### What the task asks
With both ends included, transcribe exactly the records below from their first line to the line that contains "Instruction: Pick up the".

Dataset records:
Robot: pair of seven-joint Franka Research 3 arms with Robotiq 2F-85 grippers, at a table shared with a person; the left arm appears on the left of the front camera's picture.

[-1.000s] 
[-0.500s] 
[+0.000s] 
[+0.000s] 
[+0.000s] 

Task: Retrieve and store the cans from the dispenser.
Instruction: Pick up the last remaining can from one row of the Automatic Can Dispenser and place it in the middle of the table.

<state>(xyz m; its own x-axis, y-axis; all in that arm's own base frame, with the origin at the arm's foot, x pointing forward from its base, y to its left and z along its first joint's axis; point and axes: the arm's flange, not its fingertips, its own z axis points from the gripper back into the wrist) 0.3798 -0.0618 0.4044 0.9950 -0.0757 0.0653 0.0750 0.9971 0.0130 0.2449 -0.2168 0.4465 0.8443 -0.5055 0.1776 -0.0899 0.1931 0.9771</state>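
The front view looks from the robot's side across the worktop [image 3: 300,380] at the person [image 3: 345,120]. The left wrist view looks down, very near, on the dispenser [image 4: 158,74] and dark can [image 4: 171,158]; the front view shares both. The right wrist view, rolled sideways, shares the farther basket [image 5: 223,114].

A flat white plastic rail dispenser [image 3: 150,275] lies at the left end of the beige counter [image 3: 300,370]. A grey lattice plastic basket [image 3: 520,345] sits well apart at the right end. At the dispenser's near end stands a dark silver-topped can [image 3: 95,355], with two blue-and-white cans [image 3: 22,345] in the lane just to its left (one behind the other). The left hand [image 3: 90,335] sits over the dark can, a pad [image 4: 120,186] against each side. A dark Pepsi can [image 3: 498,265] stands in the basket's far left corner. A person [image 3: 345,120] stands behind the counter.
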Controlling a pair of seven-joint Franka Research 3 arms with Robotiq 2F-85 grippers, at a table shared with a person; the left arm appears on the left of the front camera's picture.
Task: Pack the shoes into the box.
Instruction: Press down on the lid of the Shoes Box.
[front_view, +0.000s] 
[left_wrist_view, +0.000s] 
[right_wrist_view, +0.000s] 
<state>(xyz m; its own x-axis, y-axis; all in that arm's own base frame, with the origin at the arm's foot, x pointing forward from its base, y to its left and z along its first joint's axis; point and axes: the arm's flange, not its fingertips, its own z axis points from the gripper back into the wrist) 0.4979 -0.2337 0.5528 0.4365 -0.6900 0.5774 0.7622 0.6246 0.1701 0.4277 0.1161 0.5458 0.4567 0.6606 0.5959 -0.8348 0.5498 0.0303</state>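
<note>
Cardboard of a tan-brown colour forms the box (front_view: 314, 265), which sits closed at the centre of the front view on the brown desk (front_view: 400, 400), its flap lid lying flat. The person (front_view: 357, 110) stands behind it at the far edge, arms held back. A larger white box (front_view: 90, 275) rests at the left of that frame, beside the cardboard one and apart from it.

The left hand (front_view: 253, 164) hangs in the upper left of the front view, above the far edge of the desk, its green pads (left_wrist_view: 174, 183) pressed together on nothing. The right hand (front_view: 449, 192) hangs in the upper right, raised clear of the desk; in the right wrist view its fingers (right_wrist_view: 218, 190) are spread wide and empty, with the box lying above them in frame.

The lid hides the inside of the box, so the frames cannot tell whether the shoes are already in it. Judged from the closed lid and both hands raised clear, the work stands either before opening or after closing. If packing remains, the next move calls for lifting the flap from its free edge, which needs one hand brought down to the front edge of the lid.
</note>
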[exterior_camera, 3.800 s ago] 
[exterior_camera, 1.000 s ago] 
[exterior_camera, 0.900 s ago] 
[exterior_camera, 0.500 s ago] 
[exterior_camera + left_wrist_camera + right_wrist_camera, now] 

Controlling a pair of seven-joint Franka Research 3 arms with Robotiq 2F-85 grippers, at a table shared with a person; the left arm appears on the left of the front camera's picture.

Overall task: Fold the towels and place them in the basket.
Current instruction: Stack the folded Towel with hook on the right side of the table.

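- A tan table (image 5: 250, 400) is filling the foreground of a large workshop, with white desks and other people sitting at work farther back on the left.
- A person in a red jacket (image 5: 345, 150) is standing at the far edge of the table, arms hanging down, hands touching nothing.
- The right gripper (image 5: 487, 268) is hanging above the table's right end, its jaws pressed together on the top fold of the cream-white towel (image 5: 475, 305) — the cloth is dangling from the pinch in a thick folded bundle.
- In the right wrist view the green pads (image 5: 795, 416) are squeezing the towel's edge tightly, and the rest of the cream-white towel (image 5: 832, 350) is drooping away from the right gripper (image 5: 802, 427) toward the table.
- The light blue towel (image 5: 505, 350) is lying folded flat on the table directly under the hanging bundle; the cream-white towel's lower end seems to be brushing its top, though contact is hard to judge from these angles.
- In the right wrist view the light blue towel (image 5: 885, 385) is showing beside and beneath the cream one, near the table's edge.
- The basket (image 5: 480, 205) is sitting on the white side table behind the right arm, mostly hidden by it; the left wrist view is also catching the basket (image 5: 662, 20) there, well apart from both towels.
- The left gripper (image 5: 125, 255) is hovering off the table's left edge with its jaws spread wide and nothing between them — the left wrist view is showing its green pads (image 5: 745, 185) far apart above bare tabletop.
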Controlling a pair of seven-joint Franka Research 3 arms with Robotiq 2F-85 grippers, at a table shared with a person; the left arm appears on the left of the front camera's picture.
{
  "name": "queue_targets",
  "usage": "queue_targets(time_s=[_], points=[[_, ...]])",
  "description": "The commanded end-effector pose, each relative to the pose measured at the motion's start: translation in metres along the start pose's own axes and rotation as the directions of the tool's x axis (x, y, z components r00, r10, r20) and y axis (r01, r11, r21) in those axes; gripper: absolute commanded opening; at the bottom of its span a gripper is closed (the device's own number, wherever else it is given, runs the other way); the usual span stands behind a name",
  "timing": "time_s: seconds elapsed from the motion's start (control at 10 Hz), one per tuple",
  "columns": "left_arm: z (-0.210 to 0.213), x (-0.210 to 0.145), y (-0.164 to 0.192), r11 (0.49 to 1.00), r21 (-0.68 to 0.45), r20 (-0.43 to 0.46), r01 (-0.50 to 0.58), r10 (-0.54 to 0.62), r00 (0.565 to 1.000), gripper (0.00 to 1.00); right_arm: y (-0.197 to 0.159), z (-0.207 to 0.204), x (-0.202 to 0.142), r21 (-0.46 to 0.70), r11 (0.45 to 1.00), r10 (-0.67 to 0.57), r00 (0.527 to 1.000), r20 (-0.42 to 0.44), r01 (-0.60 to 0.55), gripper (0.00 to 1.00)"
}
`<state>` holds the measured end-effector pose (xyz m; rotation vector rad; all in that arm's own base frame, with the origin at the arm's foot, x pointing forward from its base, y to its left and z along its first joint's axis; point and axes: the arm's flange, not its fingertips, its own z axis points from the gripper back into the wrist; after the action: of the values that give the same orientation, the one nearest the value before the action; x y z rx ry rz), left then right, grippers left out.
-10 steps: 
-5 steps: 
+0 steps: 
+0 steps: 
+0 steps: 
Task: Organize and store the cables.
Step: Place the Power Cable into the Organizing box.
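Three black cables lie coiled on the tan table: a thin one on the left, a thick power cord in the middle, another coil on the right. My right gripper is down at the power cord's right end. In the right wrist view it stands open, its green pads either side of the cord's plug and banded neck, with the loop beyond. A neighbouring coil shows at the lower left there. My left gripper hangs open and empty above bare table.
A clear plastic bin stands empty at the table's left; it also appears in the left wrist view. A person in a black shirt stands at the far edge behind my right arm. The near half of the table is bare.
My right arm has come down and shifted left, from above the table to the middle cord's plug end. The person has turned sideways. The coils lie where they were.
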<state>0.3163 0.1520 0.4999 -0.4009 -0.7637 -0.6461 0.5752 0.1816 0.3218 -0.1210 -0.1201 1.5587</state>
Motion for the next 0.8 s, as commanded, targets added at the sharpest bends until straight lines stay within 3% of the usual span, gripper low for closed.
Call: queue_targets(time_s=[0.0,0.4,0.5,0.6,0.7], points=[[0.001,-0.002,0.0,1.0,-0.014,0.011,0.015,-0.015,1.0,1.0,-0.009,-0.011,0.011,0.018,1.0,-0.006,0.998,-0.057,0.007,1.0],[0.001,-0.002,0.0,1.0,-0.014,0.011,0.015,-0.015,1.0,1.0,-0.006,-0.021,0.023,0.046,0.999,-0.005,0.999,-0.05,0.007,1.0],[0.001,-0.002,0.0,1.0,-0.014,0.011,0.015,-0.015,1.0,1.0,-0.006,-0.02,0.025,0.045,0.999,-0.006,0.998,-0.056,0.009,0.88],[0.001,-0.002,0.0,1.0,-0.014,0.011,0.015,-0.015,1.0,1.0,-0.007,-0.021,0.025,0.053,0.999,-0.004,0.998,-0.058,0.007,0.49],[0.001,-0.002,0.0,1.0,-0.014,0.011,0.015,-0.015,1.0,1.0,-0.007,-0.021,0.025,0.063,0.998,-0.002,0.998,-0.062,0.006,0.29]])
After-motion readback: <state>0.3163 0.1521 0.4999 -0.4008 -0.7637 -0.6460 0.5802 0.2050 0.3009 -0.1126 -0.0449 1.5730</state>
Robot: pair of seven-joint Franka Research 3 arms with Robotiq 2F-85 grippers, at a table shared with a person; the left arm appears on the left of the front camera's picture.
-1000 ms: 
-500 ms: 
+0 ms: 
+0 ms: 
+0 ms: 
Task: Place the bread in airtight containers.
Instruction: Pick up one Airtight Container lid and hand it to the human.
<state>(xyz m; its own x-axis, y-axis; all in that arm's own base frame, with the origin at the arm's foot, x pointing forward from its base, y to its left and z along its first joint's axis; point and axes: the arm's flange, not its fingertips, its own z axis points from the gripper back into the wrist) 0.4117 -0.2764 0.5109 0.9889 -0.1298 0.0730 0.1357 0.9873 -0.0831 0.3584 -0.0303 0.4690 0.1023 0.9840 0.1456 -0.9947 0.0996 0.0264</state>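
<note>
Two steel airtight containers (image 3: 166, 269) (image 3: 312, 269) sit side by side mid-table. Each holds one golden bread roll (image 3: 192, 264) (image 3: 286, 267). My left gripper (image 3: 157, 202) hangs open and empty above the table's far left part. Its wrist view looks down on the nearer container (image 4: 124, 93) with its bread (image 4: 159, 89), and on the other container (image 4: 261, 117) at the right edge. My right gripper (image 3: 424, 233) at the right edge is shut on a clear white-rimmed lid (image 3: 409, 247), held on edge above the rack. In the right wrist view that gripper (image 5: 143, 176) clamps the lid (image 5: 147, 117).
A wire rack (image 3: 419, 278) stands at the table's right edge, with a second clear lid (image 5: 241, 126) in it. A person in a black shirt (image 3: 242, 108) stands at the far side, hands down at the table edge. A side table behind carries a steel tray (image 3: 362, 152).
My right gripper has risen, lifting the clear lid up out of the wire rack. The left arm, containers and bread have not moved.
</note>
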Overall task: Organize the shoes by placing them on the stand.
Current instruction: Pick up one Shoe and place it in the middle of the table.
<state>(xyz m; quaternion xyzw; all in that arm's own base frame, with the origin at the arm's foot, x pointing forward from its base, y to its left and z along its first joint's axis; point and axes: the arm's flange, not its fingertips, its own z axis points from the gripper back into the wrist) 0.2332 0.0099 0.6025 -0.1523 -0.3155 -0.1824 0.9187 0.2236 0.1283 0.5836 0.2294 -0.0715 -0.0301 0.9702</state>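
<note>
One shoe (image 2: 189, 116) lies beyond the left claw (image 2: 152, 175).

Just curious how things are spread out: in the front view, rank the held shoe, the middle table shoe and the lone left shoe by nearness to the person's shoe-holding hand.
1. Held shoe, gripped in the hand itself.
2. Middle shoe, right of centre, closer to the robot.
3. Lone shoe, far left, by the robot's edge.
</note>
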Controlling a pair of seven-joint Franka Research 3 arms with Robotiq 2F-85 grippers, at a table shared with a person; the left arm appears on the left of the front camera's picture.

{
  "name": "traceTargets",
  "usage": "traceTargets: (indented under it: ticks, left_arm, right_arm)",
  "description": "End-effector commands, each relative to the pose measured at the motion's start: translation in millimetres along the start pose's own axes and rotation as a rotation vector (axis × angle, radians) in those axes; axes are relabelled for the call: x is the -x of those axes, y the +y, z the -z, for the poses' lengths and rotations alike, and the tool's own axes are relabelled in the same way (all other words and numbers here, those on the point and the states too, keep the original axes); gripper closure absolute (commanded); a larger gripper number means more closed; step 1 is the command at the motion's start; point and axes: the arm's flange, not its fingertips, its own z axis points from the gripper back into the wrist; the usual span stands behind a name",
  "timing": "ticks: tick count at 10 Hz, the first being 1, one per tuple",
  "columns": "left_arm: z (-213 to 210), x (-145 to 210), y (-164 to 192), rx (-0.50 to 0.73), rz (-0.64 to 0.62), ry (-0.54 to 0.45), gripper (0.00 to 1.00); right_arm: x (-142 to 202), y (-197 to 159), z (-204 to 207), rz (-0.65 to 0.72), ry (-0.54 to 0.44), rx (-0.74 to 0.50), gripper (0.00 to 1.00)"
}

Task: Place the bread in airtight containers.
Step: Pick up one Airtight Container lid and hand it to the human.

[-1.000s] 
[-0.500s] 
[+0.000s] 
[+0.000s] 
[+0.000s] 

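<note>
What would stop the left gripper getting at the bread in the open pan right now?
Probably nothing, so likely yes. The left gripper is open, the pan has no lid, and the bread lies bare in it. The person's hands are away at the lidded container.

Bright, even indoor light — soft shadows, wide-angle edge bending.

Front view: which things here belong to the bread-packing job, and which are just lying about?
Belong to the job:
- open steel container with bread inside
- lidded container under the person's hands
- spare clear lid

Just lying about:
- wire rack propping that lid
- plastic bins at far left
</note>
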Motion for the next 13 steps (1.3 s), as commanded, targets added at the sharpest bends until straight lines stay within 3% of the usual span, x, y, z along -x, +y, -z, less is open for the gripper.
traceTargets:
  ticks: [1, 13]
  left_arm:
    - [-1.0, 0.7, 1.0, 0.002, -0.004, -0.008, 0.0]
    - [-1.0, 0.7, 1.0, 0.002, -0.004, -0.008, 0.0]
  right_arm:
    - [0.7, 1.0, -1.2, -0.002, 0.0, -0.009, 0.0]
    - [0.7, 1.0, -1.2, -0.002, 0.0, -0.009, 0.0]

### Result below
Robot: pair of seven-joint Franka Research 3 arms with Robotiq 2F-85 grippers, at a table shared with a person; the left arm appears on the left of the front camera's picture.

[-1.000s] 
[-0.500s] 
[+0.000s] 
[+0.000s] 
[+0.000s] 

Task: Retrieve and store the cans from the dispenser.
Instruction: Pick up the last remaining can from one row of the Automatic Can Dispenser and place it in the middle of the table.

Nothing further is needed for the exercise.